WORK TASK: Run through the data and copy out every line that mentions the word "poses".

SOURCE MATERIAL:
★ ★ ★ ★

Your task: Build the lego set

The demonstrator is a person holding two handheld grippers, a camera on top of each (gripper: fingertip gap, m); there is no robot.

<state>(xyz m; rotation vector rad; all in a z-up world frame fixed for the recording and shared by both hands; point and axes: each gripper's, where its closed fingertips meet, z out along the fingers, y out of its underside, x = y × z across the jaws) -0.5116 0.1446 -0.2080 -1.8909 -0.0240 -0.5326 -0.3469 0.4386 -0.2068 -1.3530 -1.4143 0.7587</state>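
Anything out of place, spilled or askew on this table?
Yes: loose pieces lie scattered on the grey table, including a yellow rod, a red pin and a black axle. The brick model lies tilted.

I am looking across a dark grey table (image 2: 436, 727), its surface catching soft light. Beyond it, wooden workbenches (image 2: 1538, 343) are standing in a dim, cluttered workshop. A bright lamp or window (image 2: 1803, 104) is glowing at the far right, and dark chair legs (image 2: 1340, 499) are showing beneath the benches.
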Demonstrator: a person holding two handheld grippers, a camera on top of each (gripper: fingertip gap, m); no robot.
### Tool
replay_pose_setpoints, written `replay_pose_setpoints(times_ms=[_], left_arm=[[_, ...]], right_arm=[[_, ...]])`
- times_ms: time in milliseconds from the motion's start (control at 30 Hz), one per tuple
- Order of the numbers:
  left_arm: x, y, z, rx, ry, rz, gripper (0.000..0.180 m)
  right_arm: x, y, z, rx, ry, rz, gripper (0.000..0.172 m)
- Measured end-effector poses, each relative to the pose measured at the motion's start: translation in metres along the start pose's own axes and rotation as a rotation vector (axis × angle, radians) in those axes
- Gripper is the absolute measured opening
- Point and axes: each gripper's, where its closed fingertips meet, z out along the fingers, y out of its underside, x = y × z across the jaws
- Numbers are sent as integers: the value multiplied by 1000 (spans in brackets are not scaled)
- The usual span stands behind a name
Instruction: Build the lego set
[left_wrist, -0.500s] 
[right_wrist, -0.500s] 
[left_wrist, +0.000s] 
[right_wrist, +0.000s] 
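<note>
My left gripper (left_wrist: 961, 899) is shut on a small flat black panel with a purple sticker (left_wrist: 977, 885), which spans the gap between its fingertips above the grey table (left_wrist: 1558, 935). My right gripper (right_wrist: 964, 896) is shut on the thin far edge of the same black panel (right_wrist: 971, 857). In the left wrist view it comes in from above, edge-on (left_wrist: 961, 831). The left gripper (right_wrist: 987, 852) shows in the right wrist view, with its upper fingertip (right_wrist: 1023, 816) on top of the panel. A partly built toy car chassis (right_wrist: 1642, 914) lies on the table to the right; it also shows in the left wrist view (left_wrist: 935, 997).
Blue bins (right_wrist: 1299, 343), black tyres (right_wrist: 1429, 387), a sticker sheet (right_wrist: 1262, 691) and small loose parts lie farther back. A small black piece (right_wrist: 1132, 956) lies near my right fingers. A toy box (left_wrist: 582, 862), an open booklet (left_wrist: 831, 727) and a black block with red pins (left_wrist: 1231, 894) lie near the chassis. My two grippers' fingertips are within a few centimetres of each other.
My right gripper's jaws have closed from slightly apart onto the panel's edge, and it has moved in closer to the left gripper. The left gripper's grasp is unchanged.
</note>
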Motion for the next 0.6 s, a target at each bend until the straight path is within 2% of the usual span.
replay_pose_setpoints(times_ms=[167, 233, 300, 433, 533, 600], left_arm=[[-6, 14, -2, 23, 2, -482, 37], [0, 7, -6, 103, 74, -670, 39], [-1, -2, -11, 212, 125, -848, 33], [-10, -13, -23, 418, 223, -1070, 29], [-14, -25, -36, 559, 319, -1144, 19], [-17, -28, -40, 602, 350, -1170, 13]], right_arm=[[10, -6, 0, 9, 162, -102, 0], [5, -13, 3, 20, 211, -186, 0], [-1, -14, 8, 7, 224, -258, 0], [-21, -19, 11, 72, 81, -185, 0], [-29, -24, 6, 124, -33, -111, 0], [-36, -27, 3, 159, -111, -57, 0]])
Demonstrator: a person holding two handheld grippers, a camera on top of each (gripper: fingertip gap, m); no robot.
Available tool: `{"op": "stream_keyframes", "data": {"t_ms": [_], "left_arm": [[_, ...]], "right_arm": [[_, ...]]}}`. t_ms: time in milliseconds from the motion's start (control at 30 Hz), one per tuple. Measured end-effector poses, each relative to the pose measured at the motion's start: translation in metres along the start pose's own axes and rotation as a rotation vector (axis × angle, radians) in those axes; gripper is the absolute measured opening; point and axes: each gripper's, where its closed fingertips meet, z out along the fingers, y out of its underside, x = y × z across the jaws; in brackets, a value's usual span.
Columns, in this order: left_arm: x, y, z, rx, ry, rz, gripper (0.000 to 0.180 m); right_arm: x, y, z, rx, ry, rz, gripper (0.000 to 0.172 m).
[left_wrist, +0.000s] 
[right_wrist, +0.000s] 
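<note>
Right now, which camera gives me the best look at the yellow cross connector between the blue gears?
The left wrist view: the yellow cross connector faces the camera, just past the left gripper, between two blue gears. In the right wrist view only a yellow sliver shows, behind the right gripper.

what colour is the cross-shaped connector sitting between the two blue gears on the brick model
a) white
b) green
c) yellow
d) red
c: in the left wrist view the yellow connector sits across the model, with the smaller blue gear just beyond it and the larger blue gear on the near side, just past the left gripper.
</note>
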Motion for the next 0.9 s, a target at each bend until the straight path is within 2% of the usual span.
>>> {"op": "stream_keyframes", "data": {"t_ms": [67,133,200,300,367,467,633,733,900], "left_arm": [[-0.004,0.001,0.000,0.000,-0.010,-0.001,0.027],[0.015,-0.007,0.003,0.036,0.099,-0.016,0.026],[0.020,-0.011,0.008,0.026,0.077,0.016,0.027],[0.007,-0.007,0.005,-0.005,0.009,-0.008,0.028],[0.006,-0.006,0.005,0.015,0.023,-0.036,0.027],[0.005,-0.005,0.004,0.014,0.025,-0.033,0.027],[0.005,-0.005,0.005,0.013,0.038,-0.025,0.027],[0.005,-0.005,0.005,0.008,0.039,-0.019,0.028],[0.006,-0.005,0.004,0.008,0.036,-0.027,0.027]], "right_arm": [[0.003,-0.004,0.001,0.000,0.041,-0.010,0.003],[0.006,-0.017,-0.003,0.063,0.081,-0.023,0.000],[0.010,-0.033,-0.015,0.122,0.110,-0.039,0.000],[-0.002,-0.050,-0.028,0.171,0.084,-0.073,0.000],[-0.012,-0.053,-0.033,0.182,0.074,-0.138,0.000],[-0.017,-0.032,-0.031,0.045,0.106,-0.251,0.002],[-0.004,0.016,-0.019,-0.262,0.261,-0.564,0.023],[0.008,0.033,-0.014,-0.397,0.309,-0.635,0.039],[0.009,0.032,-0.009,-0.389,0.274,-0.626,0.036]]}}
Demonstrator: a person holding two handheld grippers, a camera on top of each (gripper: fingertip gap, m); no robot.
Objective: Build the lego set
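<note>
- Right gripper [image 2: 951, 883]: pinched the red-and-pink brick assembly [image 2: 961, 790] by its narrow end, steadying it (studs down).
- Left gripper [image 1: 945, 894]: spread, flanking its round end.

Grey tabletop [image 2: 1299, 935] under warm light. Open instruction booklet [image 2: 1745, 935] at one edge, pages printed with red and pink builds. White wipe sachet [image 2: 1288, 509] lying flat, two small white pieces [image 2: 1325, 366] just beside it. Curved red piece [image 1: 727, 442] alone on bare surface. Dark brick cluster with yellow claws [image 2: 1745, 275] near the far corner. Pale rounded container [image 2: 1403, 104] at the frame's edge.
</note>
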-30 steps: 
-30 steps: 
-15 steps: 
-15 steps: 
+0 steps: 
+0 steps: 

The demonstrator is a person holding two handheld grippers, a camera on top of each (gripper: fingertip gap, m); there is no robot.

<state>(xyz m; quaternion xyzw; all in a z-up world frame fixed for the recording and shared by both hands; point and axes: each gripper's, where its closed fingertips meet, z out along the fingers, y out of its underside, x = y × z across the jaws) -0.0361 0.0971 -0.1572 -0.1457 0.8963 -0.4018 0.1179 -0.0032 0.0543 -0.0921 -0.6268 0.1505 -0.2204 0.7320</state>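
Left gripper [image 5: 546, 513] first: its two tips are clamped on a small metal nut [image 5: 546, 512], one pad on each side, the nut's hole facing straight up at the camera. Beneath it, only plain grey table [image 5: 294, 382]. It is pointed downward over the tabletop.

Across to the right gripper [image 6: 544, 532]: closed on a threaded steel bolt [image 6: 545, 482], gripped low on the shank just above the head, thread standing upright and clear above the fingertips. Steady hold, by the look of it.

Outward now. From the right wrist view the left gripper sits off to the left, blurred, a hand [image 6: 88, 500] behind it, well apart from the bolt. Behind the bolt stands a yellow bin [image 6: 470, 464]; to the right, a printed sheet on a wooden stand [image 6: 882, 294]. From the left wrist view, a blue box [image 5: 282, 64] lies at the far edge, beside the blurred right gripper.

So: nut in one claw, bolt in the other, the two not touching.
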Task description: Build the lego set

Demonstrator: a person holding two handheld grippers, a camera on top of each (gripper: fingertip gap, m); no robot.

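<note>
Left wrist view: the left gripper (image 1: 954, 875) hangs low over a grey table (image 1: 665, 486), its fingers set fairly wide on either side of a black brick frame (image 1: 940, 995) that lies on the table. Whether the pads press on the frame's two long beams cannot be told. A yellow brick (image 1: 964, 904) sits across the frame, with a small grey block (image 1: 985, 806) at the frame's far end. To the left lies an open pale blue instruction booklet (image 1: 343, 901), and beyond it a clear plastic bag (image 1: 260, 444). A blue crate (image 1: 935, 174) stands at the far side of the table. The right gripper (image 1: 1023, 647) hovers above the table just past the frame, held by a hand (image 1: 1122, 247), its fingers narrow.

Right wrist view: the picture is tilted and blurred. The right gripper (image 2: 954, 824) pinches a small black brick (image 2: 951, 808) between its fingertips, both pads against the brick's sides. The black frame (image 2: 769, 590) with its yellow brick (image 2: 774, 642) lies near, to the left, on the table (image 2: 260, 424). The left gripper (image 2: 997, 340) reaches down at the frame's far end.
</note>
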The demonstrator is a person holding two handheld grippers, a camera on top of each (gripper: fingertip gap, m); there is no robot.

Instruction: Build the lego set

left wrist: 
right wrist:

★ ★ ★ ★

ANSWER TO THIS EXERCISE:
- Measured end-effector poses, each relative to the pose measured at the motion's start: translation in metres along the start pose's own axes and rotation as a rotation vector (axis × angle, radians) in those axes
Available tool: `{"op": "stream_keyframes", "data": {"t_ms": [_], "left_arm": [[_, ...]], "right_arm": [[_, ...]]}}`. t_ms: time in milliseconds from the motion's start (control at 30 Hz), one per tuple. Measured end-effector poses, each relative to the pose measured at the motion's start: translation in metres along the start pose's own axes and rotation as a rotation vector (axis × angle, radians) in those axes; gripper is the absolute measured opening; point and axes: each gripper's, where its closed fingertips meet, z out along the fingers, y out of its underside, x = y × z across the jaws; in brackets, a value's usual span.

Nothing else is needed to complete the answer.